(Material provided)
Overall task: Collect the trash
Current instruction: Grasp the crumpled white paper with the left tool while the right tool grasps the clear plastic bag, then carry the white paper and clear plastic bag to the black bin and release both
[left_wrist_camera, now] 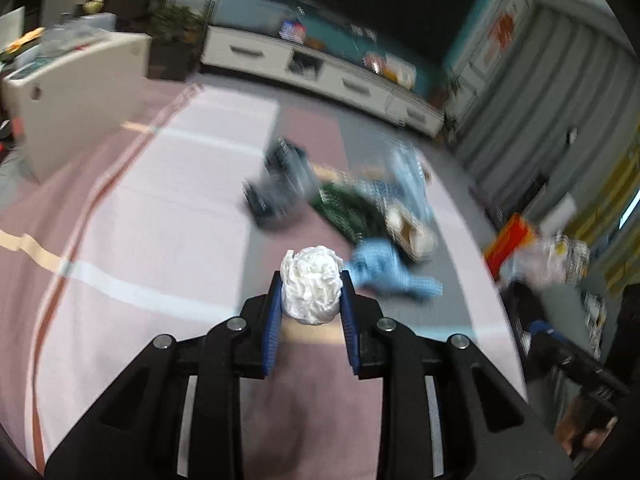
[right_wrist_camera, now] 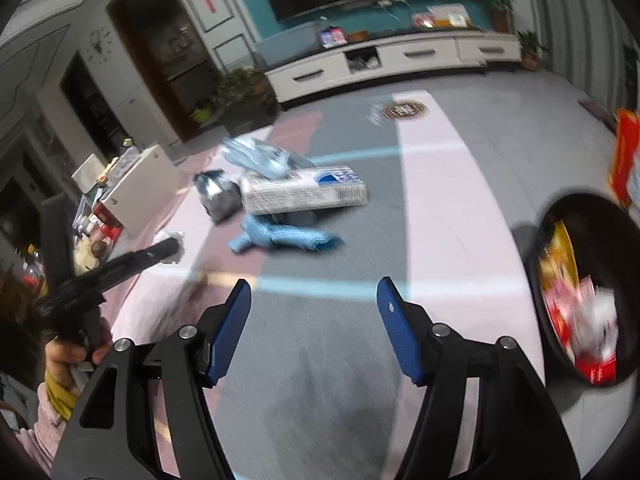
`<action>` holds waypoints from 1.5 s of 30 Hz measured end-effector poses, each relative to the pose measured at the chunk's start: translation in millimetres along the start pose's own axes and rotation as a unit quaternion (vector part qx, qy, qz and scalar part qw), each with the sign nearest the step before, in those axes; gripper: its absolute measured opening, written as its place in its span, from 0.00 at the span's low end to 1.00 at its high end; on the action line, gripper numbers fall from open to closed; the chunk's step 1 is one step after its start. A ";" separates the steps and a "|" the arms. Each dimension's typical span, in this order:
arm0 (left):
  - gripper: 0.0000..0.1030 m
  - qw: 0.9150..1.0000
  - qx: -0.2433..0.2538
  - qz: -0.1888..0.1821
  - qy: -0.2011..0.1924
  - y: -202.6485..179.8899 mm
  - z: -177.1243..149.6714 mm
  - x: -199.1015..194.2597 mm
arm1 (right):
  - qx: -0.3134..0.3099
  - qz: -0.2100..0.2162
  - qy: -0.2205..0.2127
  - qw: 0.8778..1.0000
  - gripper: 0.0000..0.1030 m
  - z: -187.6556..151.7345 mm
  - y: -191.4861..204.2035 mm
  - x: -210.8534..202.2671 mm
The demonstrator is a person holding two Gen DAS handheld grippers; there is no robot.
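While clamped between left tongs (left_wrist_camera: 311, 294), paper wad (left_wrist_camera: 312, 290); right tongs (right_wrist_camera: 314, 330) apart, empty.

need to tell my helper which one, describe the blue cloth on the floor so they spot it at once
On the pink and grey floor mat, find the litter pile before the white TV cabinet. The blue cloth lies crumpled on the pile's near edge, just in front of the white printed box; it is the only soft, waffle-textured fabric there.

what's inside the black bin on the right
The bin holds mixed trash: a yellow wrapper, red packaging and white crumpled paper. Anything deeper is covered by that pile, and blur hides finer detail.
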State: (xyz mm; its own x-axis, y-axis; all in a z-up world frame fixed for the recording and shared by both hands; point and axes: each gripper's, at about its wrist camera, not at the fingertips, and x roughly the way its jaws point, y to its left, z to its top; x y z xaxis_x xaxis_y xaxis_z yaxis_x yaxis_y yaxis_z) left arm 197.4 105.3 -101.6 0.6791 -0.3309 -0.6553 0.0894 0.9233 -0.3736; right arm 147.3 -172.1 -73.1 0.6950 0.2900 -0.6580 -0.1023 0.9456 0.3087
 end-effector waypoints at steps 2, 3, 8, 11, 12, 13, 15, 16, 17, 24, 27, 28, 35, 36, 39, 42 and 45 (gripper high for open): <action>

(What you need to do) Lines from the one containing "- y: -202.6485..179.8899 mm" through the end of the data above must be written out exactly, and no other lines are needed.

(Exercise response)
  - y: -202.6485..179.8899 mm
  - z: -177.1243..149.6714 mm
  - x: -199.1015..194.2597 mm
arm1 (right):
  - qx: -0.3134..0.3099
  - qz: -0.2100..0.2162
  - qy: -0.2205..0.2127
  - qw: 0.8778..1.0000
  - gripper: 0.0000..0.1030 m
  - z: -187.6556..151.7345 mm
  - y: -191.4861..204.2035 mm
  - x: -210.8534..202.2671 mm
The demonstrator is a person holding two Gen DAS handheld grippers; there is no robot.
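While clamped between left tongs (left_wrist_camera: 311, 294), paper wad (left_wrist_camera: 312, 290); right tongs (right_wrist_camera: 314, 330) apart, empty.

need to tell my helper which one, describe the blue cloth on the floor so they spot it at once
On the pink and grey floor mat, find the litter pile before the white TV cabinet. The blue cloth lies crumpled on the pile's near edge, just in front of the white printed box; it is the only soft, waffle-textured fabric there.

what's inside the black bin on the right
The bin holds mixed trash: a yellow wrapper, red packaging and white crumpled paper. Anything deeper is covered by that pile, and blur hides finer detail.
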State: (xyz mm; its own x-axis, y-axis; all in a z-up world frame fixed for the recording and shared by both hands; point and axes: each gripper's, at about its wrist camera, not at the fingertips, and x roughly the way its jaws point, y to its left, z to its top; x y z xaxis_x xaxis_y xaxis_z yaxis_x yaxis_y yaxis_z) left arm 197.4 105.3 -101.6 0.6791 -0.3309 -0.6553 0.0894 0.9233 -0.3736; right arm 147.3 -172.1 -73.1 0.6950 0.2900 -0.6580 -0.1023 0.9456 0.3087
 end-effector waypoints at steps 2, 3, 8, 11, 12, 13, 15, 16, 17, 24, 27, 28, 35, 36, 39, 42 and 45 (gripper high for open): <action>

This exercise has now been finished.